(DESCRIPTION OF THE TASK) Your task is to reproduce, exactly and only, the lines running from the line containing "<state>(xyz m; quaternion" to the end of the data below, both included.
- Opening Delimiter -
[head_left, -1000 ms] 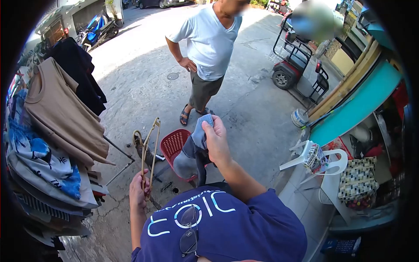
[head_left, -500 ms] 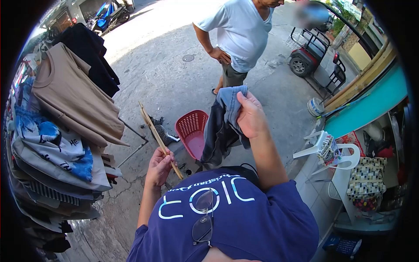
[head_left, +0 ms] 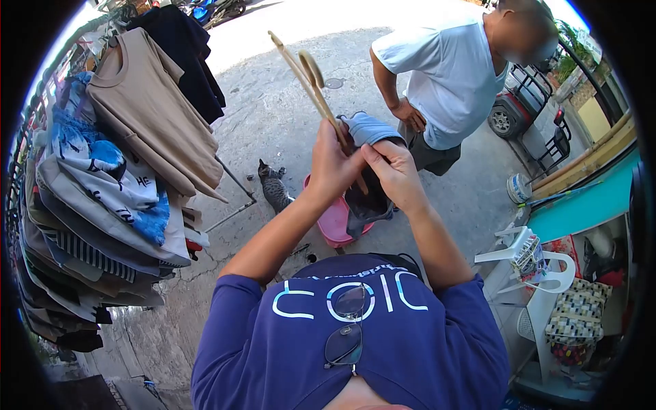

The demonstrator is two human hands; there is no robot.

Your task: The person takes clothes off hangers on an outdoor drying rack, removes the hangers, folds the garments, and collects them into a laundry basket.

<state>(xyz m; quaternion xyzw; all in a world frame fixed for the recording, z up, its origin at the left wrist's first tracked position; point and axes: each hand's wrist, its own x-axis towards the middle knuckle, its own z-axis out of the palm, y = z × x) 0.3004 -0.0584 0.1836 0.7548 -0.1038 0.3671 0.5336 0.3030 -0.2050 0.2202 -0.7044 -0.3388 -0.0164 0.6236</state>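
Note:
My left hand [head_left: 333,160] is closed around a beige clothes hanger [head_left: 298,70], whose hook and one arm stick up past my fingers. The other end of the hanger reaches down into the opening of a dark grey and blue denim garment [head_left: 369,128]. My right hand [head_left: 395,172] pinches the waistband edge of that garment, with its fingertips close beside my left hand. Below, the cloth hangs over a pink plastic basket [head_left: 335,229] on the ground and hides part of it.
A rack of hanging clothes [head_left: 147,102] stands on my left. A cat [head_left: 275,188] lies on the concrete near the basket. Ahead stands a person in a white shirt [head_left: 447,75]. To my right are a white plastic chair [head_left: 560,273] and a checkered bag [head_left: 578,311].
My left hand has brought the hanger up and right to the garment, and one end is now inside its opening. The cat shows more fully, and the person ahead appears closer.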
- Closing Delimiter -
(RESULT OF THE EXERCISE)
<state>(xyz m; quaternion xyzw; all in a world frame fixed for the recording, z up, its origin at the left wrist's first tracked position; point and axes: each hand's wrist, its own x-axis towards the middle knuckle, its own z-axis out of the palm, y = z × x) 0.3004 -0.0584 0.1836 0.7548 -0.1038 0.3671 0.5336 0.3030 -0.2050 0.2202 -0.7044 -0.3388 -0.0164 0.6236</state>
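Note:
My left hand [head_left: 333,160] is closed around a beige clothes hanger [head_left: 298,70], whose hook and one arm stick up past my fingers. The other end of the hanger reaches down into the opening of a dark grey and blue denim garment [head_left: 369,128]. My right hand [head_left: 395,172] pinches the waistband edge of that garment, with its fingertips close beside my left hand. Below, the cloth hangs over a pink plastic basket [head_left: 335,229] on the ground and hides part of it.
A rack of hanging clothes [head_left: 147,102] stands on my left. A cat [head_left: 275,188] lies on the concrete near the basket. Ahead stands a person in a white shirt [head_left: 447,75]. To my right are a white plastic chair [head_left: 560,273] and a checkered bag [head_left: 578,311].
My left hand has brought the hanger up and right to the garment, and one end is now inside its opening. The cat shows more fully, and the person ahead appears closer.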

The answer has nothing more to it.